Rockefeller president Gordon Conway says Africa is going through its own green revolution, with a dedicated group of African scientists devising ways to keep plants safe from diseases and insect attacks and increase crop yields.

He says innovations include producing varieties of cassava - a common tuber crop in Africa - that are resistant to mealy bugs that destroy much of the crop. They have also come up with parasites that eat mealy bugs.

Specially bred banana plants in Uganda and other parts of east Africa can produce up to 90 tons of bananas a hectare, while in West Africa and Uganda, hybrid strains of Asian rice are growing well.

Mr. Conway says African scientists are now plunging into the controversial field of genetically modified, or GM, crops, with encouraging results.

"There's a whole new generation of bright, young Africans in plant breeding and in biotechnology that are showing the way," he said. "I went into the biotechnology laboratories which [Ugandan] President [Yoweri] Museveni opened only a year ago. Those young biotechnologists there are right at the cutting edge of GM transformation, in this case working on bananas."

He says scientists in Kenya, Zimbabwe and South Africa are also conducting leading-edge research. These innovations can potentially help many small-scale African farmers who cannot afford the prohibitive costs of fertilizer. For example, Mr. Conway says, a ton of urea that sells for $90 in Europe goes for $500 in Kenya and $700 in Malawi.

Yet, without fertilizers to keep plant diseases and bugs at bay, the agricultural yields of small-scale farmers can be cut by as much as half, perpetuating the cycle of malnutrition.

Despite the breakthrough innovations, says Mr. Conway, the amount of agricultural education and training taking place in Africa is small compared to what it should be.

"We cannot break out of the cycle of poverty in Africa without well-trained Africans, both in the social sciences and in the natural sciences," said Mr. Conway. "And we haven't been doing enough. World Bank expenditures on agricultural research, extension, and higher education in the decade of the 1990s [was] $5 billion. Only two percent went on training."

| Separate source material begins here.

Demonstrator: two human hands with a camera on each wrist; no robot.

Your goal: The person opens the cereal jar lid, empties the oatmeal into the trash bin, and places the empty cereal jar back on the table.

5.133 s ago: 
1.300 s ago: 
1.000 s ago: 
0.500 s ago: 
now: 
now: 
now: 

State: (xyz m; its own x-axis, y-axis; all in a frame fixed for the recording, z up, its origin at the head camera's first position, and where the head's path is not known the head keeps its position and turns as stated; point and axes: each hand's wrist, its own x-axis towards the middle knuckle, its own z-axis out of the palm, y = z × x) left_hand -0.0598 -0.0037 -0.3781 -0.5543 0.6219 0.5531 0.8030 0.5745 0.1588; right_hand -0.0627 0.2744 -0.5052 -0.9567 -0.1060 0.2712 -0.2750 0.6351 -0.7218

Another major problem in most African countries is land tenure. A southern and east Africa representative of the United Nations Food and Agriculture Organization, Victoria Sekitoleko, calls for African governments to come up with clear land ownership policies.

She says most Africans do not own the land they work on, which may give them less incentive to use the breakthrough innovations scientists have come up with.

She wants African governments to reallocate half of the $22 billion they spend on food imports to instead invest in agriculture so that they can produce and eat their own food.